- **Collected data entries**
────────────────────

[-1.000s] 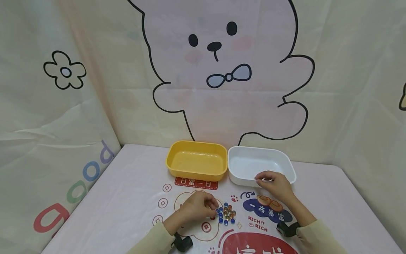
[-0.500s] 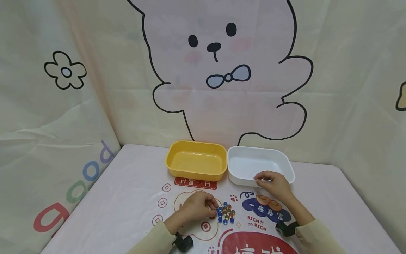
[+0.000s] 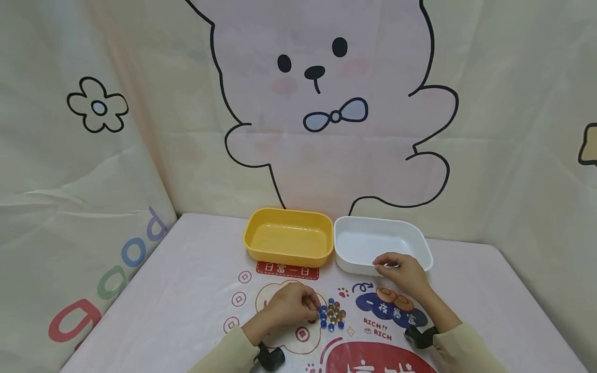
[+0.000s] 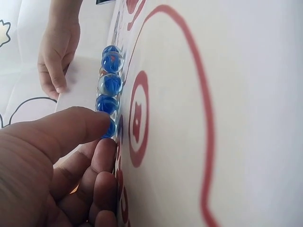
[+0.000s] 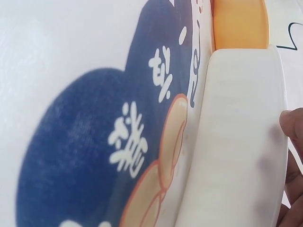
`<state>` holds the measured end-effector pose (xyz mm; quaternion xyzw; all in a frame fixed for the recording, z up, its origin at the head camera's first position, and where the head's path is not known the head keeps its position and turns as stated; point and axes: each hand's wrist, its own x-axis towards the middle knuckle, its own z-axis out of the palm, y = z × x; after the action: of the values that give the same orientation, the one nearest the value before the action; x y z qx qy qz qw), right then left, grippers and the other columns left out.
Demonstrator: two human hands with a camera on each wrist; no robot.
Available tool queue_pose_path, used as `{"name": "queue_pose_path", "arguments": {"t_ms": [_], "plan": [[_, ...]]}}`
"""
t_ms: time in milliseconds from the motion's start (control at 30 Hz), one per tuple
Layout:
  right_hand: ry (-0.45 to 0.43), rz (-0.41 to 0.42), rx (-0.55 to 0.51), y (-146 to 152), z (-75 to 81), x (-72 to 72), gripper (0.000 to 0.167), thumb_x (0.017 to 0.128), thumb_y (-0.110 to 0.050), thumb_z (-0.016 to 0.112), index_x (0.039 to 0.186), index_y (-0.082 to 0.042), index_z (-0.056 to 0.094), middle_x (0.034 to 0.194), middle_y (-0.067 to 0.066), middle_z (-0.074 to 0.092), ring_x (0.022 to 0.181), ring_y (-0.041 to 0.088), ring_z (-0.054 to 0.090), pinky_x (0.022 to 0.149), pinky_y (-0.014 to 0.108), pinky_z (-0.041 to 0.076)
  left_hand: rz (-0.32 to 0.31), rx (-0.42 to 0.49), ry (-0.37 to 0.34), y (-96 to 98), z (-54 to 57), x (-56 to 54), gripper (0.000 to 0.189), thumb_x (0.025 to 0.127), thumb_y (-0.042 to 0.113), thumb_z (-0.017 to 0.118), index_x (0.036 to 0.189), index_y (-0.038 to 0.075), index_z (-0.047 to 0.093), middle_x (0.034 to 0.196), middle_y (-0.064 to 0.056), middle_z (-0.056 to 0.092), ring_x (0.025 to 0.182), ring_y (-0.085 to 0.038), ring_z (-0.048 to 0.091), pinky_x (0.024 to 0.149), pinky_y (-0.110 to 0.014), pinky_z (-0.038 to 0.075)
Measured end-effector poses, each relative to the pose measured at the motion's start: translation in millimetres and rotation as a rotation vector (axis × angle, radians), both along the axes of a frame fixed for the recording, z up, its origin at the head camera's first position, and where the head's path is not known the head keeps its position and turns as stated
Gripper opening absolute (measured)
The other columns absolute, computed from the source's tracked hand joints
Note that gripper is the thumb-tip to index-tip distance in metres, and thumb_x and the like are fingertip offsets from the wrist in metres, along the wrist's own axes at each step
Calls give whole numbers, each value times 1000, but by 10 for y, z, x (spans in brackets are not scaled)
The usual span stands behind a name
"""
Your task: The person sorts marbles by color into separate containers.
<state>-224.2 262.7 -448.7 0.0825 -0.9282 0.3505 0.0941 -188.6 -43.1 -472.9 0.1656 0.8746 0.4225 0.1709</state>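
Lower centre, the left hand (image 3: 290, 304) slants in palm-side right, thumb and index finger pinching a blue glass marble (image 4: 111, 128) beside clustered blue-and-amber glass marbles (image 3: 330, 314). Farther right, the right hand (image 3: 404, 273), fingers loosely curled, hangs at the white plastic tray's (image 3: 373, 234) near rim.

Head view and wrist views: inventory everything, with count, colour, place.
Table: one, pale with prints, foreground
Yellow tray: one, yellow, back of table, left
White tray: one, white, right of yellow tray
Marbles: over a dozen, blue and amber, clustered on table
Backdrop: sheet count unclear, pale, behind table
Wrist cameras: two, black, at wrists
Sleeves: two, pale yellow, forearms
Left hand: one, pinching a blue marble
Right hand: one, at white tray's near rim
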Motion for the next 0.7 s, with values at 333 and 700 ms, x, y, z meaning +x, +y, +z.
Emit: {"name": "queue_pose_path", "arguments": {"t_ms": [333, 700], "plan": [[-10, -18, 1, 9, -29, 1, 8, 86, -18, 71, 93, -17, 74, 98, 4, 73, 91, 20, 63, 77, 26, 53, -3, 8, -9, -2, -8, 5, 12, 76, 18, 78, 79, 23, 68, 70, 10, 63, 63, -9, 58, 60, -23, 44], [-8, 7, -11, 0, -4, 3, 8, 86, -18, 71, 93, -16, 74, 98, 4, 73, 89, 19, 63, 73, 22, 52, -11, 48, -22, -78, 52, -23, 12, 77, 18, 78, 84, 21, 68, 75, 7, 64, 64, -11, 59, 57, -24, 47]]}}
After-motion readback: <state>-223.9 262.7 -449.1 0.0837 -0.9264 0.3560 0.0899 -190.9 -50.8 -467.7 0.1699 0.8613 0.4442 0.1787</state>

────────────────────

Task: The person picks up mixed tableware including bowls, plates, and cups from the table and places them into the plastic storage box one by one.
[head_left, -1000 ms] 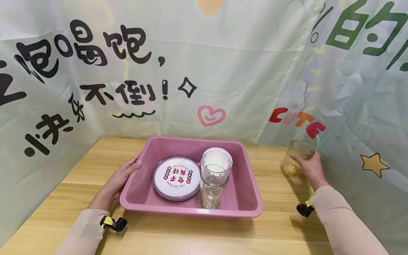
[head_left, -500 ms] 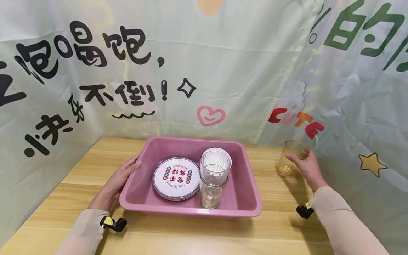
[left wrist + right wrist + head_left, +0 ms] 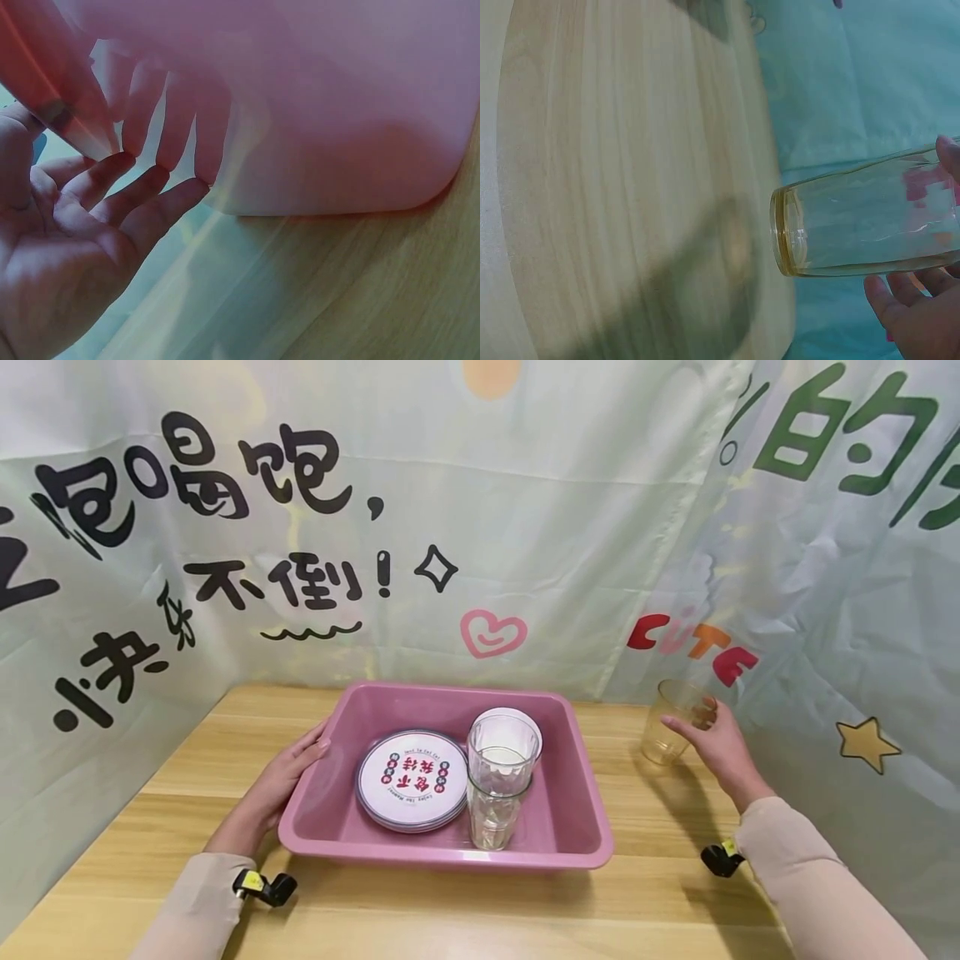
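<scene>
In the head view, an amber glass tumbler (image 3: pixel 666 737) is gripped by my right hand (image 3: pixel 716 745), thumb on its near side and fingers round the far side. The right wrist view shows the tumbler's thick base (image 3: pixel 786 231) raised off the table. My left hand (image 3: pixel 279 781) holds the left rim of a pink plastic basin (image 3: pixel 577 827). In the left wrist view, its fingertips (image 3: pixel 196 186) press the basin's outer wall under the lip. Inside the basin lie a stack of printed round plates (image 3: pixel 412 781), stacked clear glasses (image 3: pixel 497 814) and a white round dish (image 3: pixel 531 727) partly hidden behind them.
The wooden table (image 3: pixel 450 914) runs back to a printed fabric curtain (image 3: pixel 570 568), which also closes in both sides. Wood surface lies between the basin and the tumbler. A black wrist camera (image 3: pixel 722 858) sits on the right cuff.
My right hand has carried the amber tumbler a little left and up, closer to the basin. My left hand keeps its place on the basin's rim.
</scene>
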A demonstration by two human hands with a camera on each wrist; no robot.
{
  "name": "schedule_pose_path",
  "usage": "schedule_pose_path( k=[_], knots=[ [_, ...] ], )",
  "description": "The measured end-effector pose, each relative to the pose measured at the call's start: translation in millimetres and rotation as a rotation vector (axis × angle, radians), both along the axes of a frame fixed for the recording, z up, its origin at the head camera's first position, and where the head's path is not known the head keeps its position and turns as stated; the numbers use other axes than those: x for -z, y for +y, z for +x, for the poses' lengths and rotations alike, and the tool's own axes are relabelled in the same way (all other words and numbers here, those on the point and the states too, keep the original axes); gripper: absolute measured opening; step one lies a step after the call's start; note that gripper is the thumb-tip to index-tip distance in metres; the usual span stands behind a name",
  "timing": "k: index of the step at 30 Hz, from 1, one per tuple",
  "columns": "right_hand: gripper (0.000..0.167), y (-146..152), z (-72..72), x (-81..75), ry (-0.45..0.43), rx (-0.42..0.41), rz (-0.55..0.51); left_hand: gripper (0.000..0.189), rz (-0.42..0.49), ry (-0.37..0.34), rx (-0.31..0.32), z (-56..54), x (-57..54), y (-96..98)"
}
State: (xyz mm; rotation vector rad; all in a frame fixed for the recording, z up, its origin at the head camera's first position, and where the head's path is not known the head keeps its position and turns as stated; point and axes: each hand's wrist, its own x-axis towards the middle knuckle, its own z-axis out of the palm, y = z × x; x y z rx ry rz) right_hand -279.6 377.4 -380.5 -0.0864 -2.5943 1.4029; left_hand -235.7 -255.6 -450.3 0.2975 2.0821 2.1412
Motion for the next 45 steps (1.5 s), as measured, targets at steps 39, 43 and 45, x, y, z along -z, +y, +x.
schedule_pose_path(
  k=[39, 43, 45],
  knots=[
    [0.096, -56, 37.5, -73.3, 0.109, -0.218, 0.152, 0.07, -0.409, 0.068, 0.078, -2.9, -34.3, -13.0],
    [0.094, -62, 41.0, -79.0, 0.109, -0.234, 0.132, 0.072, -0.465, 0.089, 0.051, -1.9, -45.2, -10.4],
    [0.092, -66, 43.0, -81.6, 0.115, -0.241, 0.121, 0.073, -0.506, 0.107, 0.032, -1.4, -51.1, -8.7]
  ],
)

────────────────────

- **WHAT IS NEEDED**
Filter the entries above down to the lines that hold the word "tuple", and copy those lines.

- **RESULT**
t_ms: time in milliseconds from the motion's start (control at 30 Hz), one per tuple
  "timing": "k: index of the step at 30 Hz, from 1, one per tuple",

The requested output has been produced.